В Ташкенте еще до революции была небольшая, но яркая прослойка интеллигенции — офицеры, врачи, учителя. У нас часто бывал биолог Николай Леонов (его упоминает Надежда Мандельштам как «абсолютно своего человека»), близким другом был Михаил Салье, арабист, переводчик «Тысячи и одной ночи». Там же работали известный лингвист Поливанов, хирург и священник Лука (Войно-Ясенецкий). Меня дома учили английскому и музыке, мама устраивала домашние концерты. Так что математику ничто не предвещало. Потом при Ташкентском университете по аналогии с университетом московским был организован математический кружок, проходили олимпиады, и мне понравилось решать задачи. Решила поступать на мехмат.

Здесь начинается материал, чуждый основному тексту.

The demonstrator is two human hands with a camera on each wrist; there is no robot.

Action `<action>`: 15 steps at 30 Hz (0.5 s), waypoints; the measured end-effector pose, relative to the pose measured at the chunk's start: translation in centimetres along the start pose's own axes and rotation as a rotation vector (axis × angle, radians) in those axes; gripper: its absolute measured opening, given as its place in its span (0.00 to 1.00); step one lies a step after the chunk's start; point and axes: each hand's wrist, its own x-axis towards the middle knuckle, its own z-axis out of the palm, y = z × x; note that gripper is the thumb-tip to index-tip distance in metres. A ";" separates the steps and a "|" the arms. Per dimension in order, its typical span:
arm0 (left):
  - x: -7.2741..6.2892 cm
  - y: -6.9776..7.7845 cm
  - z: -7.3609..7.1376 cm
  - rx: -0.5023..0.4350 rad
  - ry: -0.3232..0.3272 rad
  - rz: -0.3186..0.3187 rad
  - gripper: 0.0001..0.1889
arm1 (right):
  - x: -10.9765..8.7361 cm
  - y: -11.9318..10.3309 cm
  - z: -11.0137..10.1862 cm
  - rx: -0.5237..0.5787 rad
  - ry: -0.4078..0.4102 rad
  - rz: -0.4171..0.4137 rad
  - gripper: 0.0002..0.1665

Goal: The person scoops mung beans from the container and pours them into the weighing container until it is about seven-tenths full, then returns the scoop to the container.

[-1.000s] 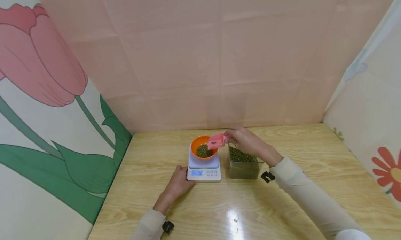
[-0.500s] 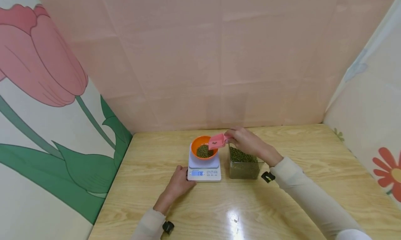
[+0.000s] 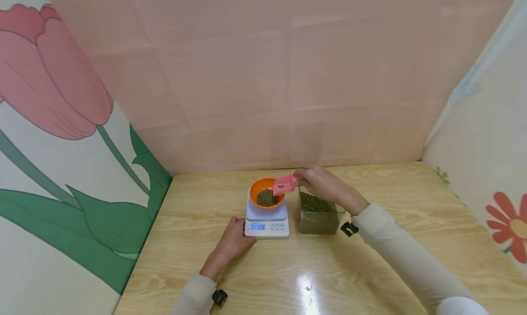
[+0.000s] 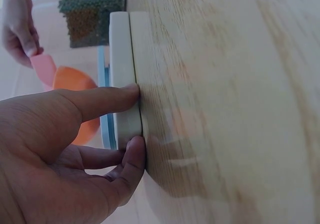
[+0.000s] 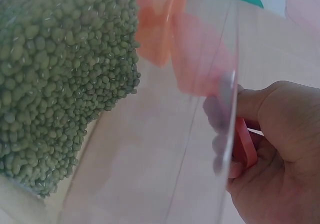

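Note:
An orange bowl (image 3: pixel 256 185) with green mung beans (image 3: pixel 267 198) at its bottom stands on a white kitchen scale (image 3: pixel 280 232), whose lit display seems to read 178. My left hand (image 3: pixel 234 238) holds the scale's front left corner; in the left wrist view the thumb lies along the front edge and the fingers bend against the side. My right hand (image 3: pixel 323 184) grips the handle of a pink scoop (image 3: pixel 284 184). The scoop tilts over the bowl's right rim with a few beans in it. In the right wrist view the clear container's wall partly covers the fingers.
A clear container (image 3: pixel 319 223) of mung beans stands just right of the scale, under my right forearm. All of it is on a wooden table (image 3: pixel 391 200), with a pink wall covering (image 3: pixel 288 77) behind and flower-printed sheets (image 3: pixel 53 77) at the sides.
The head view has shifted very slightly. Both hands, the scoop and the bowl keep their places relative to each other.

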 end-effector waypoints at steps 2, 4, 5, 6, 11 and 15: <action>0.0 0.0 0.0 0.004 -0.002 0.000 0.24 | 0.1 -0.1 0.1 -0.001 0.003 -0.006 0.13; -0.1 0.1 0.0 0.011 -0.006 0.003 0.24 | 0.2 -0.1 0.1 -0.003 0.002 -0.007 0.13; -0.1 0.1 0.0 0.011 -0.008 0.003 0.24 | 0.2 -0.2 0.1 -0.006 0.001 -0.006 0.13; -0.1 0.1 0.0 0.011 -0.009 0.002 0.24 | 0.3 -0.2 0.1 -0.007 -0.001 -0.005 0.13; -0.2 0.1 -0.1 0.006 -0.001 -0.001 0.24 | 0.4 -0.5 0.1 -0.031 -0.009 -0.011 0.13; -0.2 0.3 -0.2 0.012 0.001 0.002 0.24 | 0.4 -0.6 0.1 -0.046 -0.008 -0.028 0.12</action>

— Что собой представлял мехмат конца 1940-х?
— Когда мы поступили, ректором МГУ был еще Несмеянов (Александр Несмеянов — советский химик-органик, президент АН СССР в 1951–1961 гг.— «О»), а потом им стал замечательный математик Петровский. Говорят, его назначили по воле Сталина, хотя Иван Георгиевич был беспартийным — такое тоже бывало. Вообще, он был исключительно порядочным и одаренным, читал лекции, вел постоянный семинар. Тогда университет был очень маленьким: факультет располагался в здании на Моховой и всех нас — математиков, механиков, астрономов — на моем курсе было чуть больше сотни. Но именно мехмат того времени мог похвастаться великолепным преподавательским составом. На тот момент это был самый сильный математический центр в мире.
— Несмотря на предшествовавшие репрессии и войну?
— Сталин почти не истреблял математику, не знаю уж почему сначала, а потом она должна была послужить атомному проекту. У математиков оставались связи с западными коллегами, поэтому сама наука была живой, свободной от идеологии. Вся идеология сначала сводилась к тому, что математическим проблемам давали второе имя какого-то отечественного математика, который тоже работал в этой области, например неравенство Коши стало неравенством Буняковского —Коши.
— Можете выделить главную составляющую хорошего математического образования того времени?
— Была возможность посещать разного рода семинары. Это вообще отличие отечественной математической школы — математики любили общаться друг с другом. Доска объявлений на третьем этаже была увешана листочками с названиями семинаров, куда ты мог прийти и начать работать с ведущими математиками мира. Это делало математическое образование первоклассным, а теперь, когда таких величин в российской математике мало, она теряет центральные позиции, превращается в провинциальную.
— Когда вы учились на мехмате, в МГУ началась волна антисемитизма. Это ощущалось?
— Я поступала в 1948-м и окончила в 1953-м, когда, как говорится, к счастью, умер Сталин. С детства я довольно хорошо представляла, в какой стране живу, и на похороны Сталина, скажем, пошла из чистого любопытства... Так вот, в 1948-м с еврейскими корнями на мехмат еще можно было поступить, а на физфак их уже не брали. Когда мы окончили учиться, то моим сокурсникам уже невозможно было попасть в аспирантуру, устроиться на работу, и замечательные математики шли преподавать в школы. Переживалось это болезненно, потому что речь шла о близких людях. Тогда еврейский вопрос был лакмусовой бумажкой, по которой можно было определить, относится человек к приличному обществу или нет.